Yusop Tanduh Alano (born June 9, 1976) is a Filipino politician who has served as the representative for Basilan's lone district since 2025. A member of the Partido Federal ng Pilipinas, he previously served as the vice governor of Basilan from 2016 to 2025.

== Vice Governor ==

=== First term ===
In the 2016 Philippine gubernatorial elections, he ran for Vice Governor under the Nationalist People's Coalition. He won with 77,709 votes, defeating three other candidates. In 2017, he gave out special medals for Basilan graduates. Alano attended the opening of the Agro-Industrial Trade Fair for the 44th founding anniversary of Basilan, stating that the fair "showcases not only the development but to include the potentials of the province."

=== Second term ===
In the 2019 Philippine gubernatorial elections, he ran for Vice Governor under Partido Demokratiko Pilipino.
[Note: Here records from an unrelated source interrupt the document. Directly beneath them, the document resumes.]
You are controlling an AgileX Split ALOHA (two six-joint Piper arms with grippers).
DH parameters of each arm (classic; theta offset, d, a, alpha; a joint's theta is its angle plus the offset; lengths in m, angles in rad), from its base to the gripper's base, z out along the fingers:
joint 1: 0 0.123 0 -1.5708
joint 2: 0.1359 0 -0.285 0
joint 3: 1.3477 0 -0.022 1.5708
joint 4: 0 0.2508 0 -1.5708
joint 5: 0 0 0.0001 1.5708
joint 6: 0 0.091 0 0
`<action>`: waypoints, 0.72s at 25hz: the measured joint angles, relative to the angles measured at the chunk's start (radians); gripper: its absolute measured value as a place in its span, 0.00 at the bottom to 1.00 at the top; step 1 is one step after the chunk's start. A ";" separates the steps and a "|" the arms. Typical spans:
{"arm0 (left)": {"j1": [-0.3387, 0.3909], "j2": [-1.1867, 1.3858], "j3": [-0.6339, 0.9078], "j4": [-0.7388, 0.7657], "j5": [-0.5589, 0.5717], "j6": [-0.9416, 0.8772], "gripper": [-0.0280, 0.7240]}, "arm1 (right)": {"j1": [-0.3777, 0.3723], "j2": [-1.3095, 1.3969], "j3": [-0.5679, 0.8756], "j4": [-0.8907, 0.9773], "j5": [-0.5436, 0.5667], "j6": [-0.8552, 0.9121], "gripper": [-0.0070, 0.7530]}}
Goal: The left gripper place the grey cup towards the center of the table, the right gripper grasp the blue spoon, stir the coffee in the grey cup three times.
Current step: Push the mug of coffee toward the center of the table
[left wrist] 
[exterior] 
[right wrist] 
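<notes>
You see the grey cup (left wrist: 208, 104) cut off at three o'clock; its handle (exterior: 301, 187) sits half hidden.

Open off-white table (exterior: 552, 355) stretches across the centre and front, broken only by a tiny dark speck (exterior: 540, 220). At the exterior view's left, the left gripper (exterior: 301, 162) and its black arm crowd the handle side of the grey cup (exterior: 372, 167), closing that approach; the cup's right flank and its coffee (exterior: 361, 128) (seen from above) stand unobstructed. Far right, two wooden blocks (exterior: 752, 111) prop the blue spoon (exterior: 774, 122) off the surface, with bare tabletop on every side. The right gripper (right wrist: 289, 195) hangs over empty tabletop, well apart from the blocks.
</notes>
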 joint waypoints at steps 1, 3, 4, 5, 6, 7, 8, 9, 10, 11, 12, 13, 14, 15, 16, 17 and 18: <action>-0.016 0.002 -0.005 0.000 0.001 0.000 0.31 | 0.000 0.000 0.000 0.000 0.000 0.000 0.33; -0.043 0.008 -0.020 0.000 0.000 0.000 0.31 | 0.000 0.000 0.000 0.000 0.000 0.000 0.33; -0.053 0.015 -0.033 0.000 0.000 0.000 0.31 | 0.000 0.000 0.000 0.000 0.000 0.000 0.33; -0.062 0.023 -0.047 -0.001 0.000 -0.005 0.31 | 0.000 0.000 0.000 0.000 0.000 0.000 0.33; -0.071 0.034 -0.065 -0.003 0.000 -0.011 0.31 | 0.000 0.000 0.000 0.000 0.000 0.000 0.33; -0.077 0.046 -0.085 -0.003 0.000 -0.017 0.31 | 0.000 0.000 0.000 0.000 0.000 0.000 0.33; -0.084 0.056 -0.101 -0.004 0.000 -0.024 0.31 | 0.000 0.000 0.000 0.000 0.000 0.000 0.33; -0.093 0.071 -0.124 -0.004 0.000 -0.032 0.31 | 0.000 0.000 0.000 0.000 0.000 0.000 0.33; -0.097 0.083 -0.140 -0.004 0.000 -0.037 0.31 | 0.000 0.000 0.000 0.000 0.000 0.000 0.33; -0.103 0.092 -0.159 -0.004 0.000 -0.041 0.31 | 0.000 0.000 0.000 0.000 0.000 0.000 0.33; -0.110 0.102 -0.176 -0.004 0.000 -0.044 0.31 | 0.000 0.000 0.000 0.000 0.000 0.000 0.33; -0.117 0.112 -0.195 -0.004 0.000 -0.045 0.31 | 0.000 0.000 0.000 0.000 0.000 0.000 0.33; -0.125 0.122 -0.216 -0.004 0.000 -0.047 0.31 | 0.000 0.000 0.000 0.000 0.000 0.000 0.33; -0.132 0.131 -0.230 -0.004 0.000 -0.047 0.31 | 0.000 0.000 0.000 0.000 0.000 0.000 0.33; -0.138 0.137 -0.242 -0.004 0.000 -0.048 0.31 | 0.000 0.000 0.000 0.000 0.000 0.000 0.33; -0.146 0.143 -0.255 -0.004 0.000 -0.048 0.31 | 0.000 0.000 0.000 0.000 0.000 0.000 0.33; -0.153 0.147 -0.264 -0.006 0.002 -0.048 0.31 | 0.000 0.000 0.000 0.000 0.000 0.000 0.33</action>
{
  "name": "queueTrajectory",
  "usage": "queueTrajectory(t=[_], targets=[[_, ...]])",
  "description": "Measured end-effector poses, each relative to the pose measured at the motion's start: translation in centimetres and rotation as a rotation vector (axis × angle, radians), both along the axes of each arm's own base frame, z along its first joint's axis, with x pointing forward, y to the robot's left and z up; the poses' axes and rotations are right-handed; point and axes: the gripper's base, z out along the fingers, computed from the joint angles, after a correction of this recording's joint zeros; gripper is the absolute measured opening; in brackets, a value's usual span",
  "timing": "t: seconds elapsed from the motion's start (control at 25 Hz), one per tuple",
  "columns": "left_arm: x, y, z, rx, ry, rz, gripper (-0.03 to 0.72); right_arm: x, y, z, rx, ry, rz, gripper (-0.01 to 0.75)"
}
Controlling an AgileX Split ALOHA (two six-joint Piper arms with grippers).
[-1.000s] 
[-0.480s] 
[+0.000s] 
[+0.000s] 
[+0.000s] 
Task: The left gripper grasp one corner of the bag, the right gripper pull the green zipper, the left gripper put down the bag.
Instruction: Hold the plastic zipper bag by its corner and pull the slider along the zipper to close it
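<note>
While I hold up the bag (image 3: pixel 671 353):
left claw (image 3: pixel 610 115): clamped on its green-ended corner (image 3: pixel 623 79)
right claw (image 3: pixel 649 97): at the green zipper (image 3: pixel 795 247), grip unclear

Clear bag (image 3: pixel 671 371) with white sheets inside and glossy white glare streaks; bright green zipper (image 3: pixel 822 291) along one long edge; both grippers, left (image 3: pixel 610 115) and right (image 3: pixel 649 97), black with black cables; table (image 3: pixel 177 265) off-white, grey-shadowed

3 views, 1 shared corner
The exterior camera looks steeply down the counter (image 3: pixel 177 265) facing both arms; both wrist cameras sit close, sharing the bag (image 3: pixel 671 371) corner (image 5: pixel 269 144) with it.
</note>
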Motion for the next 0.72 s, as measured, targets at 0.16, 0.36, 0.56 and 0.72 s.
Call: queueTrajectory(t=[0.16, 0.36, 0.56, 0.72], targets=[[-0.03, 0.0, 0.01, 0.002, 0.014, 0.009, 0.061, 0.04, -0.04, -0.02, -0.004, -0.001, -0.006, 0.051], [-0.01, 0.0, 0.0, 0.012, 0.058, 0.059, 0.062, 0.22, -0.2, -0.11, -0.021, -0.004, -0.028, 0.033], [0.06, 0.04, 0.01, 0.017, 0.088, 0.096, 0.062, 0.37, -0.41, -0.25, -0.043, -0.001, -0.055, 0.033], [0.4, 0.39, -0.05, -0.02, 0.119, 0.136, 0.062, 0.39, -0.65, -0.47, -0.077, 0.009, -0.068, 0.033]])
He won with 100,357 votes, beating two other candidates. A "School of Living Tradition" or Lumah Yakan was created on November 25, 2020, in Isabela, Basilan, as a project by Alano. He contributed to providing aid to Overseas Filipino Workers during the COVID-19 pandemic.

=== Third term ===
In the 2022 Philippine gubernatorial elections, he ran for his third and final term asVice Governor under Partido Demokratiko Pilipino. He won with 140,399 votes, 78.44 percent of the votes, beating three other candidates. On August 7, 2023, he joined the Taguima Youth Congress. In the congress, he had an address and a Q&A session. During his term, he supported a revenue code in the Bangsamoro Parliament to increase revenue-raising capacity.

== House of Representatives ==
In the 2025 Philippine House of Representatives elections, he ran for Basilan's lone district under the Partido Federal ng Pilipinas. He won with 119,696 votes, 37.93 percent of the votes, beating one other candidate by a margin of 10 percent.